## Simple Collaborative Filtering model

For this particular model I will be using a dataset which consists of a series of books and their corresponding ratings from a set of users. My model is aimed at essentially learning how different books relate to one another and also allow for the prediction of how users might rate books they havn't already rated. 

In [1]:
import matplotlib.pyplot as plt
import numpy as np
import pandas as pd
from sklearn import datasets
from scipy.stats import norm
import latex
import random
import math
import seaborn as sns
from sklearn.model_selection import train_test_split

%matplotlib inline
import warnings
warnings.filterwarnings('ignore')

### Cleaning the data and creating a matrix of user ratings

Rows in the matrix will represent all of the different books while columns in the matrix will represent different users. The item at matrix[book i,user j] = rating(i,j). If there was no rating then this spot will be zero because rating are between 1 - 10 inclusive.

In [2]:
# Number of total users = 2946
# Number of total books = 17384
matrix = np.zeros((17384,2946))
matrix.shape

(17384, 2946)

In [3]:
# File oriented as: user item rating
with open("../data/book_data/book_ratings.dat") as file:
    lines = file.readlines()
    i = 0
    for line in lines:
        if i != 0:
            line = line.strip("\n")
            aline = line.split()
            matrix[int(aline[1])-1,int(aline[0])-1] = int(aline[2].split(".")[0])
        i += 1

#### Preprocessing the data with mean normalization

Before using the matrix for learning, I am going to apply mean normalization. Specifically, I am getting the mean ratings for all books in the matrix and using that value to update the ratings for each book in the matrix.

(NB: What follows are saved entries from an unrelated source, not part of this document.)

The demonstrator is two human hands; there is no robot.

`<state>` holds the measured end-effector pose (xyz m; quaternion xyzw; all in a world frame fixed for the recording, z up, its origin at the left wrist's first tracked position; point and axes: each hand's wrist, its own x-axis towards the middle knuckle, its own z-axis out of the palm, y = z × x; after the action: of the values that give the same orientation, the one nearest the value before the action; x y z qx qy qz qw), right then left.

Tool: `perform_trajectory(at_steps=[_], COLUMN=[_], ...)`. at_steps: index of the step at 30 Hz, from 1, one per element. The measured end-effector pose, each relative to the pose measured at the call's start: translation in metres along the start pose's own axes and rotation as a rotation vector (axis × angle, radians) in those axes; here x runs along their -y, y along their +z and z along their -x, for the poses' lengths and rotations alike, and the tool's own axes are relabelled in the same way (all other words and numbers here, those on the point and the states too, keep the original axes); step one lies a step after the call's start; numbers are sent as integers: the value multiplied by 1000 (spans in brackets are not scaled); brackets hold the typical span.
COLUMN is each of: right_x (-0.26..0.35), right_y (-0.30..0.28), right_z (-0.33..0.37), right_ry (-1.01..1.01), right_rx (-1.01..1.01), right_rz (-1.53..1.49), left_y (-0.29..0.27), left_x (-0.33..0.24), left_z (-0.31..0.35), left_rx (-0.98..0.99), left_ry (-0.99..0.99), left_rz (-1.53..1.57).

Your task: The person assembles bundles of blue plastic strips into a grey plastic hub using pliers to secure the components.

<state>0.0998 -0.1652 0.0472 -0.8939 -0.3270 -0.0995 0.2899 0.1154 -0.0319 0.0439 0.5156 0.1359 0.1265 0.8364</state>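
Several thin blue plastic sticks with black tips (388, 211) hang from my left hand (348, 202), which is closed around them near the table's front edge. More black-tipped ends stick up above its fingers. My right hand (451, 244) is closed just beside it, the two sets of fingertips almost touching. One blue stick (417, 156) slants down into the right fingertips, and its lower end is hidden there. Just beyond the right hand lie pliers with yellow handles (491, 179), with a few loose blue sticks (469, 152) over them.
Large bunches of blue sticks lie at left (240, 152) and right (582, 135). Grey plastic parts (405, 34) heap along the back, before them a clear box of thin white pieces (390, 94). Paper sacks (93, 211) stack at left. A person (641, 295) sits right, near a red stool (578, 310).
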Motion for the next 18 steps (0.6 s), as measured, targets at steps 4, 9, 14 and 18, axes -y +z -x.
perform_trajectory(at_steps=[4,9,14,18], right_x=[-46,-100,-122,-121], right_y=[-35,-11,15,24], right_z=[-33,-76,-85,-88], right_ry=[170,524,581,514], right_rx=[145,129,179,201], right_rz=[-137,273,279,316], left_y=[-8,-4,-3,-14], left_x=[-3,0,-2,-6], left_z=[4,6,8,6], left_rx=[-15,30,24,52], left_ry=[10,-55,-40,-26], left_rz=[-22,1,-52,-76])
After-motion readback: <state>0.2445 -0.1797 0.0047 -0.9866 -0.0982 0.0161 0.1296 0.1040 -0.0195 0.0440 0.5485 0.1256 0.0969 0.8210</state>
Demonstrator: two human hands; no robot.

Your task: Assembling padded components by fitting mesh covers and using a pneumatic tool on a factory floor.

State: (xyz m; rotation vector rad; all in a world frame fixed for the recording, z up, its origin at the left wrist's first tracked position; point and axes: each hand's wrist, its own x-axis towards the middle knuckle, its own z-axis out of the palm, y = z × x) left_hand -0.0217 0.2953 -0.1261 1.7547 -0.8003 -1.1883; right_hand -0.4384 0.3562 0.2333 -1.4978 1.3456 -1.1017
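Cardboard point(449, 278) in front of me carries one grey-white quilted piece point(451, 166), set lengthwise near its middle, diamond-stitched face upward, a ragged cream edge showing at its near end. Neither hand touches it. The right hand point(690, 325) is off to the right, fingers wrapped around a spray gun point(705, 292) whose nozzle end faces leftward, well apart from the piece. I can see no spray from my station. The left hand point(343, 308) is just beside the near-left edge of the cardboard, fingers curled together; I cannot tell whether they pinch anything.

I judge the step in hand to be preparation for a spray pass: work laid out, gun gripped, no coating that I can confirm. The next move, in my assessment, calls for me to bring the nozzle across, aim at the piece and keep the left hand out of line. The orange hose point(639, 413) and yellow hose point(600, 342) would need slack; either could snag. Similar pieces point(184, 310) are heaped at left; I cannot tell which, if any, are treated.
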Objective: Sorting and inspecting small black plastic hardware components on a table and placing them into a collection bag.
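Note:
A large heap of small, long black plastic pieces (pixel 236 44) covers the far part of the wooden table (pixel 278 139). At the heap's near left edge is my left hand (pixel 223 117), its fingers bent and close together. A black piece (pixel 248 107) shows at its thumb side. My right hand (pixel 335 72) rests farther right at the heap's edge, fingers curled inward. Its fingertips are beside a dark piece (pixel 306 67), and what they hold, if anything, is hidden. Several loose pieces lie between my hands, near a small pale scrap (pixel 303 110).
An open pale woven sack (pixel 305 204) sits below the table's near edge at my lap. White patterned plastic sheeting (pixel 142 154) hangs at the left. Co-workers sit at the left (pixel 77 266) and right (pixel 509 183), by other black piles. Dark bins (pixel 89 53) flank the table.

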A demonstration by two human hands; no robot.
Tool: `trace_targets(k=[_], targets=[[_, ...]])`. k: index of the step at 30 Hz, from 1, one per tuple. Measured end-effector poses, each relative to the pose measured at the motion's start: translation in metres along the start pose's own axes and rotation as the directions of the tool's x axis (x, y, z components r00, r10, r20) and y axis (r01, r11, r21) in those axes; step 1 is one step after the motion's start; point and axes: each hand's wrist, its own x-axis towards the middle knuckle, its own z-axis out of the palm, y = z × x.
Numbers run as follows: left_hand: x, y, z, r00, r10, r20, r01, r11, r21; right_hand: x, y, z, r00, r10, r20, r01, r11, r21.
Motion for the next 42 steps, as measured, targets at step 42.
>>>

$$ Matrix = Matrix - \mu $$

I noticed that there are books with no rankings at all so I will be removing them from the original matrix and the mu vector.

In [4]:
num_books = matrix.shape[0]
mu = []
nan_indexes = [] # saving indexes that 

for i in range(num_books):
    ratings = matrix[i,:]
    avg = np.asscalar(ratings[np.nonzero(ratings)].mean())
    if ratings[np.nonzero(ratings)].shape == (0,): # no ratings
        nan_indexes.append(i)
    else:
        mu.append(avg)

In [5]:
mu = np.array(mu)
mu.shape = (14684,1)
print("shape of mu vector:",mu.shape)

shape of mu vector: (14684, 1)


In [6]:
matrix = np.delete(matrix,nan_indexes,axis=0)
print("shape of updated matrix:",matrix.shape)

shape of updated matrix: (14684, 2946)


In [7]:
# Mean normalization:
matrix_norm = matrix
for i in range(matrix_norm.shape[0]): # go through each book
    for j in range(matrix_norm.shape[1]): # go through each user rating for a book
        if matrix_norm[i,j] != 0:
            matrix_norm[i,j] = matrix_norm[i,j] - mu[i]
print(matrix_norm.shape)

(14684, 2946)


### Building collaborative filtering model

In this model I am attempting to learn both Theta, parameter vector for all users, and x, feature vector for each book. Note that I will be using regularization and I am choosing for there to be 4 features to learn.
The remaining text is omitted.